Manuel Pires da Rocha

Patxi Andion foi um dos que, cantando, lutou contra o fascismo, de um e do outro lado da fronteira

Pertence a uma dança ibérica o dito de que «povo que canta não morre». São palavras nascidas no círculo fechado dos que marcavam no terreiro os passos que a toada sugeria, passadas de geração em geração em dias de afirmação e festa. Mas estão longe de serem um sinal da inocência festiva de que o fascismo português quis mascarar a arte popular.

Quem junta num mesmo dizer as palavras povo, canção e morte, revela consciência de classe e do papel dos instrumentos de luta, de que são exemplos os cantos de protesto de camponeses e mineiros. A frase permaneceu verso de cantiga, mas já era convicção e comando conspirativo quando surgiu nos palcos da luta antifascista de Portugal e de Espanha – «palavra de ordem», agora, mas igualmente disposição comum e propósito colectivo. Ainda que o fascismo procurasse impor modelos sob a forma de «quem canta seu mal espanta», o canto ibérico que não era nacional-cançonetismo não se arrumou na condição de bibelô.

O trabalho dos chamados cantautores ou cantores de intervenção foi sempre o do jogral, que mesmo podendo vender palavras e cantos à classe dominante, era eco da sua própria condição. A História nunca os deixou a «cantar no deserto». Os cantautores ou cantores de intervenção faziam parte de um movimento alargado de artistas que, por sua vez, faziam caminho com os movimentos e organizações de massas que, no caso de Portugal e de Espanha, desafiavam o fascismo. E se assim o nomeamos – fascismo – sem lhe detalhar os institutos (censura, polícia política, organizações civis e militares) é porque o aparelho repressivo só fazia sentido enquanto guardião de todo um complexo de exploração capitalista. Não admira, por isso, que os cantos de um e do outro lado da fronteira ibérica falassem a uma só voz e cruzassem os seus destinos de luta pela emancipação (de que a liberdade faz parte).

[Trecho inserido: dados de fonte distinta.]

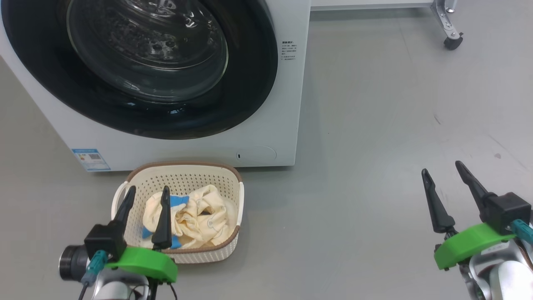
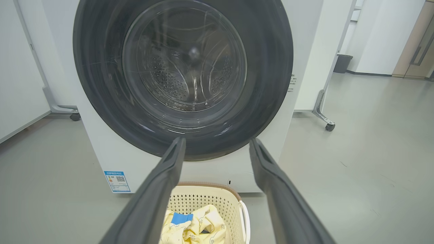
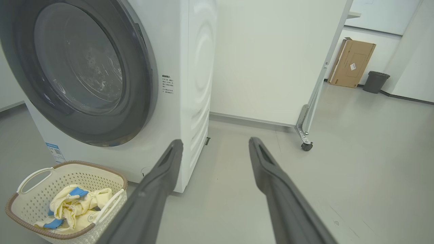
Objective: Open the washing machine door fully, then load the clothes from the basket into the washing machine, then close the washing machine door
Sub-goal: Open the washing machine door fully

Não admira, por isso, que muitos dos cantos antifascistas permaneçam úteis nestes tempos de «globalização» da exploração capitalista (ainda que tenhamos conquistado o direito a cantá-los agora à luz do dia).

Patxi Andion foi um dos que, cantando, lutou contra o fascismo, de um e do outro lado da fronteira. Daí que em 1969, no dia mesmo da apresentação no programa Zip-Zip da televisão portuguesa, tenha sido expulso de Portugal pela PIDE. Regressaria a Lisboa em 24 de Novembro de 1973, onde actuou no Cinema-Teatro Monumental, e mais tarde, em 24 de Março de 1974, num Coliseu dos Recreios superlotado e vigiado por agentes da PIDE/DGS. Voltaria muitas vezes mais, já depois da Revolução de Abril, e confessaria à Lusa, em 2017, que «a minha relação com Portugal, a música e a língua portuguesas é de absoluto amor e uma paixão, que existe desde a década de 1960».

Viveu uma vida cheia – foi compositor e cantor, actor, professor de Sociologia. Morreu há dias, num acidente de viação, quando comemorava os 50 anos de canções. Em Portugal será recordado como um daqueles que, cantando, lutaram contra o fascismo. E venceram-no, no meio de tanta gente.